It looks as though the state no longer will allow maintenance of levies in the Bay Delta, and let flood waters run where they may — just as it was in the good old days.
Don’t expect any good to come of that, because there will be times, after the levies presently in place have been allowed to deteriorate, when massive floods will lay waste to the state’s water system, which depends on the Bay Delta for supplies of fresh water.
That is a water system, by the way, that has provided irrigation for agriculture and sustenance for cities. It is worth billions of dollars, and is being thrown away.
Gov. Jerry Brown’s tunnel plan, which presumably would mitigate the losses caused by allowing the levies to deteriorate, looks good on paper, but there’s a catch: The tunnels haven’t been built yet, and it will be years, maybe even decades before they are put to use. Construction of huge public projects such as the tunnels moves slowly in these days of construction by litigation.
Just look at the California High-Speed Rail System that was meant to solve many of California’s transportation problems by moving passengers between the Los Angeles Basin and the Bay Area. The project is way behind schedule and way over budget.

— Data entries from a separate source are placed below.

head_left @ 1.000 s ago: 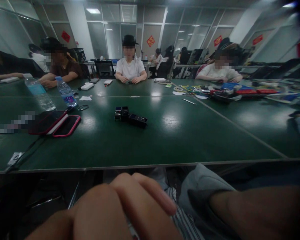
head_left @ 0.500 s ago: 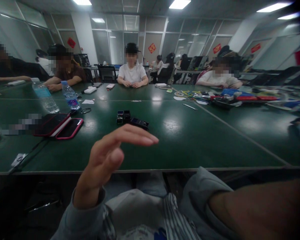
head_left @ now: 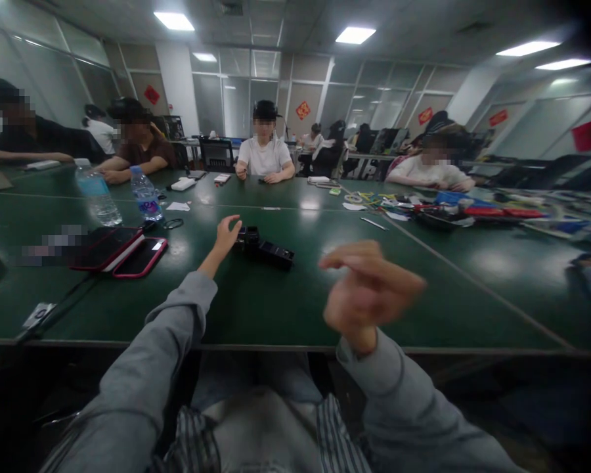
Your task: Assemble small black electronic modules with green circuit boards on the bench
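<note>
Neither the small black device [head_left: 251,236] nor the longer black box [head_left: 276,253] is being lifted yet; both are lying mid-table, well inside the near edge. The left hand [head_left: 227,234] is hovering beside the device, its grip standing apart, contact unclear. The right hand [head_left: 369,286] is hanging blurred nearer that edge; I cannot tell its grip. The glossy green table [head_left: 285,312] is catching glare; people [head_left: 264,156] are sitting along its far edge.

No word is showing clearly enough for reading. The white tag [head_left: 39,315] on the table [head_left: 276,309] is bearing one round dark mark, resembling zero or letter O. The red wall sign [head_left: 303,110] is carrying gold marks, and the purple bottle label [head_left: 150,207] pale ones, both looking too blurred.
</note>
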Tool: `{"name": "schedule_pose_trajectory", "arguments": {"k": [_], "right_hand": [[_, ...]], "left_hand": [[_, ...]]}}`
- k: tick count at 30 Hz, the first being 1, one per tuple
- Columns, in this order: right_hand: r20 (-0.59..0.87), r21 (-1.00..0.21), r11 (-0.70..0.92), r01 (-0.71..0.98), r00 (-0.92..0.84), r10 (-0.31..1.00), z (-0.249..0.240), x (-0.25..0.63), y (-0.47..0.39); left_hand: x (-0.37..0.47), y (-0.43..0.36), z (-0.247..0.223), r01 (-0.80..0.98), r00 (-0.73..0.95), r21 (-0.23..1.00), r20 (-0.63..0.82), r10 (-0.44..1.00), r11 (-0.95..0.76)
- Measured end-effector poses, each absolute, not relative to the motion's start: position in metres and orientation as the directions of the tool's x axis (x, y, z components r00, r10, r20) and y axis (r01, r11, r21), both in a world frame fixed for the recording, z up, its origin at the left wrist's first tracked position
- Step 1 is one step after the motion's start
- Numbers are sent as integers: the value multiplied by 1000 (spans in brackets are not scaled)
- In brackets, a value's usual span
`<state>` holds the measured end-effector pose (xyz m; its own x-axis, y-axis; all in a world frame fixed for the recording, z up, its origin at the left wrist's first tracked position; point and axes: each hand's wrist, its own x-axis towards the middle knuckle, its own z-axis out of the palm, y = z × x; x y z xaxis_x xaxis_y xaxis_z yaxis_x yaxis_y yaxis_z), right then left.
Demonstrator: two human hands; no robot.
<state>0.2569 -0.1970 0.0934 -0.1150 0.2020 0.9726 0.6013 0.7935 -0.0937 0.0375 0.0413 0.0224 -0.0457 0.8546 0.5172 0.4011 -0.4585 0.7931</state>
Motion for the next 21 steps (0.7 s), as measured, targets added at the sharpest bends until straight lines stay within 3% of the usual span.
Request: {"name": "schedule_pose_trajectory", "arguments": {"k": [3,6,9,12,17,21], "right_hand": [[934,-181,763,621,-135,331,69,259,-144],[809,-392,622,678,-67,583,41,275,-83],[703,-531,514,674,11,711,25,291,-51],[635,-553,506,662,-57,770,24,290,-51],[556,-409,524,747,-252,792,28,274,-65],[509,-499,503,706,-231,829,22,278,-64]], "left_hand": [[34,47,-3,317,-101,889,379,920,-331],[32,48,-10,200,-62,940,295,954,-277],[31,53,-5,95,-29,965,249,968,-245],[33,66,-1,39,7,978,207,978,-207],[39,85,-1,36,128,981,185,974,-191],[40,80,3,128,144,957,242,960,-261]]}}
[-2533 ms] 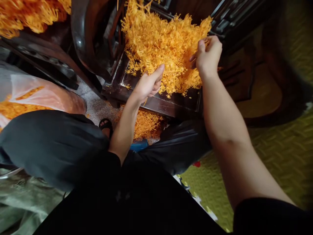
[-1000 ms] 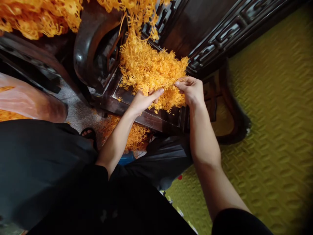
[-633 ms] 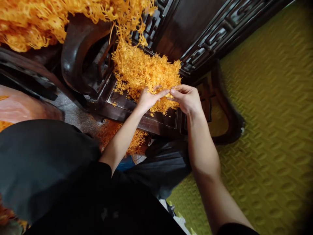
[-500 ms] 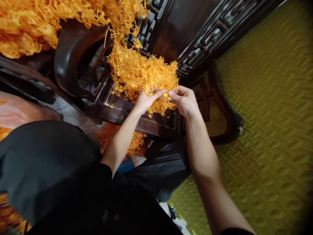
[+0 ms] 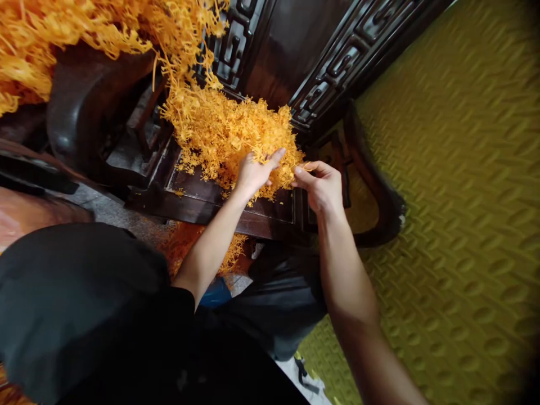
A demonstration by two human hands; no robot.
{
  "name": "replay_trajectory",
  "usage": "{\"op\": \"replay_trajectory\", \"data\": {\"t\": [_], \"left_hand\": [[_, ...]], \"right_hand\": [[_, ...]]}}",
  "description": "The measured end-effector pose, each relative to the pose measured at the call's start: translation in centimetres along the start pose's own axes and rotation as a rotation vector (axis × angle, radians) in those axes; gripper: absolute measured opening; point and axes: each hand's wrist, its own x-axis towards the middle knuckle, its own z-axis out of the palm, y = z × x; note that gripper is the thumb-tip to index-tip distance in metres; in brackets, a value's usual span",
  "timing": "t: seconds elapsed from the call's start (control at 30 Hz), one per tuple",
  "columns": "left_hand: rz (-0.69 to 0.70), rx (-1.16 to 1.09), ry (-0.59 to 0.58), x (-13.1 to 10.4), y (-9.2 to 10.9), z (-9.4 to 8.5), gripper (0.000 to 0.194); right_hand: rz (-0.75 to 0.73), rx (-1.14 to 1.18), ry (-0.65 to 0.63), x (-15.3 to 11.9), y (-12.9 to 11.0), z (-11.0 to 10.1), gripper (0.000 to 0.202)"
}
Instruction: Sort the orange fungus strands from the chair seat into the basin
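A loose heap of small orange, flower-like branching pieces [image 5: 228, 121] lies on the seat of a dark wooden chair [image 5: 198, 197]. At the heap's near right edge is my left hand [image 5: 255, 174], its thumb stretched out and some orange pieces caught between thumb and fingers. Close to its right, my right hand [image 5: 320, 183] pinches a thin orange piece [image 5: 310, 167] between thumb and forefinger. The two hands are slightly apart. Some left-hand fingers are hidden behind the palm and the pieces.
A larger orange mass [image 5: 84, 22] drapes over a curved wooden armrest [image 5: 80, 107] at the upper left. The carved chair back [image 5: 291, 50] rises behind the heap. More orange pieces [image 5: 234, 253] lie below the seat. A textured yellow-green surface [image 5: 442, 197] spans the right side.
My right hand has drawn a little away from my left, widening the gap between them. The view has shifted, so the chair and heap appear farther left.
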Motion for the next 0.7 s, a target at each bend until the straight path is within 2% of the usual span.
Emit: {"op": "replay_trajectory", "data": {"t": [0.1,0.23,0.4,0.57,0.7], "left_hand": [[-0.003,0.075,-0.162,-1.3,0.1,0.4,0.042],[0.027,0.095,-0.256,-1.5,-0.7,0.3,0.041],[-0.076,0.075,-0.131,-1.5,-0.8,0.6,0.019],[-0.215,0.071,-0.126,-1.1,0.4,0.8,0.023],[-0.209,0.083,-0.108,-0.4,1.1,1.0,0.027]], "right_hand": [[0.015,0.055,0.012,-0.1,0.4,0.6,0.042],[-0.034,0.042,0.07,0.0,0.8,1.7,0.04],[-0.052,0.031,0.184,0.3,1.2,2.4,0.032],[0.024,0.095,0.256,0.4,1.1,3.2,0.025],[0.057,0.154,0.292,1.1,0.9,4.1,0.022]]}}
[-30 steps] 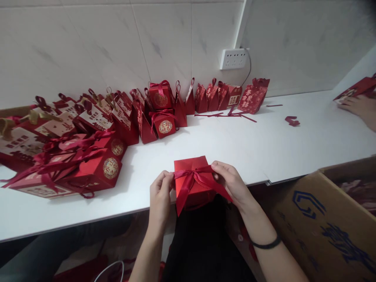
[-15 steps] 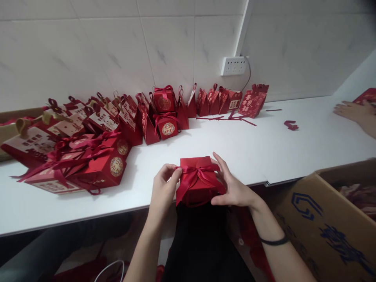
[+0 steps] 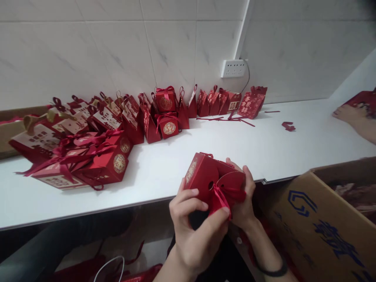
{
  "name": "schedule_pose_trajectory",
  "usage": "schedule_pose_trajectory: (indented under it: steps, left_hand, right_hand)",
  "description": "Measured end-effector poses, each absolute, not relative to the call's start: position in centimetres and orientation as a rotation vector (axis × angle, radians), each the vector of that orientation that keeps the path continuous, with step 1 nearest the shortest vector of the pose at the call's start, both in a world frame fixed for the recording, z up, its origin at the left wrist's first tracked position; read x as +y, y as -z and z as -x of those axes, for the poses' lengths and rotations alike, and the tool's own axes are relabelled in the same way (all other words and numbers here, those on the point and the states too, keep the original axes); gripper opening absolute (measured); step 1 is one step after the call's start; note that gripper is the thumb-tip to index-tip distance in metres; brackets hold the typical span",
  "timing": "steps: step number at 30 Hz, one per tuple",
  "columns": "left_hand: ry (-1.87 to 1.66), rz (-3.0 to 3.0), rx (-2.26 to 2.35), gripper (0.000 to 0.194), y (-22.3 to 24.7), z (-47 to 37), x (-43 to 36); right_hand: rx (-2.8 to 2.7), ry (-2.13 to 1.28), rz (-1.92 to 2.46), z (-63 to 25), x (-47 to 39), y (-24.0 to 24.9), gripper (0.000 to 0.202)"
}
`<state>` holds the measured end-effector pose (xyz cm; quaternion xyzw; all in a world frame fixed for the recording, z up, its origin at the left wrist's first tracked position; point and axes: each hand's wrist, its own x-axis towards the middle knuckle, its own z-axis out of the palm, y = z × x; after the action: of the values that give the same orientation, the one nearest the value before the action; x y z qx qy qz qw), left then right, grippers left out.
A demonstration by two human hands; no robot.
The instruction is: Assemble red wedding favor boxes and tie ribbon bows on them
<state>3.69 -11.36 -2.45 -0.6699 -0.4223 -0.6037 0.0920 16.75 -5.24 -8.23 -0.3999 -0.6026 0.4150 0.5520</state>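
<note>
A red gift box [image 3: 202,174] is held tilted at the table's front edge, its gold round emblem turned to the left and its petal-shaped flaps facing me. My left hand [image 3: 196,231] pinches the red ribbon at the middle of the flaps between thumb and finger, its other fingers against the box's lower left. Wrapped round the box's right side is my right hand [image 3: 246,199], with a dark band on its wrist. Part of the right palm is hidden behind the box.
Red gift boxes [image 3: 108,160] crowd the white table [image 3: 164,168] at left and along the wall. Ribbon strips [image 3: 226,118] lie behind. A cardboard box [image 3: 317,219] stands right, below another person's hand [image 3: 352,117] holding something red.
The box has been lifted and turned, so its emblem side and flaps now show. My left hand has moved right and across its front onto the ribbon. The other person's red item has tilted up.
</note>
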Motion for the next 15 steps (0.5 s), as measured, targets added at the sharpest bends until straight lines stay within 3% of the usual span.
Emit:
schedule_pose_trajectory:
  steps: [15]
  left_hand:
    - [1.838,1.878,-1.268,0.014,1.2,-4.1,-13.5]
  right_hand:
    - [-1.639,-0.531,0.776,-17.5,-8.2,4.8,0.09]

Bits of it are being built — right here in Madera County, for example — but it could be another decade before those bits are connected and trains are picking up and delivering passengers over the system at 200 miles an hour.
The Legislature this year passed a huge, new tax to improve the state’s roads, but it will be years before we see any benefits from that work. California, despite having the nation’s highest fuel taxes, just doesn’t seem able to build new highways or maintain present ones in the systematic ways other states do.
And finally, even though Temperance Flat Dam seems closer to becoming a reality, we aren’t likely to see it begun any time soon. Even though the dam makes sense environmentally and economically in every respect, there are those who will do everything they can to stop it, which will make it a hard project to finish, as well.
We seem to be tearing California apart and/or keeping it from being improved for no good reason.